Saroja K R, Oesterling J E, Hendrickson F, Cohen L, Mansell J
Rush Presbyterian St. Luke's Medical Center, Chicago, Illinois.
Urology. 1993 Jun;41(6):540-7. doi: 10.1016/0090-4295(93)90101-f.
Serial serum prostate-specific antigen (PSA) levels were analyzed retrospectively for prognostic implications in 70 patients with locoregional (Stages B2, C, and D1) prostate cancer who were managed with high energy neutron beam therapy. Three groups of patients were identified. Group I included 30 patients whose serum PSA level decreased to the reference range (0-4 ng/mL) following neutron therapy and remained so subsequently: 28 (93%) remained disease-free and 2 (7%) have failed distantly. All 30 patients (100%) had no evidence of locally progressive disease. This group was categorized as having a good prognosis. The mean time for serum PSA value to decline to reference range was six months; calculated mean time to achieve a stable base-line PSA was 53 +/- 37 days. Follow-up period ranged from twelve to fifty-six months (median: 21 months). Group II consisted of 13 patients in whom there was an initial decrease in serum PSA to reference range followed by a subsequent increase: 6 of 13 (46%) have no overt clinical progression of disease; 7 (54%) have either persistent locoregional or distant metastatic disease. Follow-up period was from twelve to seventy-two months (median: 39 months). Calculated mean time to achieve stable baseline PSA for serum PSA in this group was 61 +/- 21 days. Group III patients had a persistently elevated or rising serum PSA concentration.

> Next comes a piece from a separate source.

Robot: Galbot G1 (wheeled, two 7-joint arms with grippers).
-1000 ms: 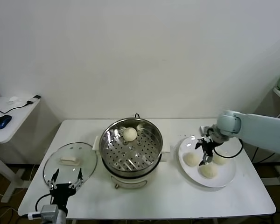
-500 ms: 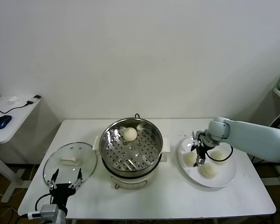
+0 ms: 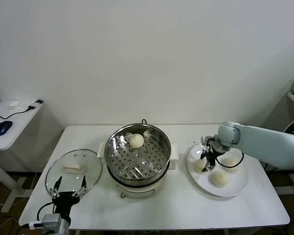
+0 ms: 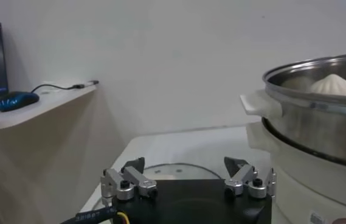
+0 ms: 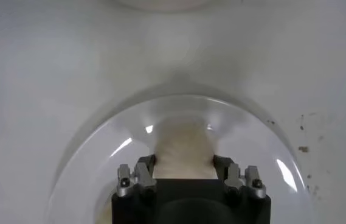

Of 27 patients in this group, only 9 (33%) have no evidence of disease progression, while 18 patients (67%) have failed already, either locoregionally or distantly. Follow-up period ranged from twelve to sixty-nine months (median: 21 months). Mean time to achieve stable baseline of serum PSA in this cohort of patients with a poor prognosis was 108 +/- 76 days. We conclude that PSA has a predictable prognostic value in patients with locally advanced prostate cancer managed with high energy neutron beam therapy. Rapid normalization of PSA after therapy indicates a good prognosis. Persistent elevation signifies either presence of persistent locoregional disease or development of distant metastases. Subsequent elevation of the serum PSA concentration after definitive therapy signals progression of prostate cancer.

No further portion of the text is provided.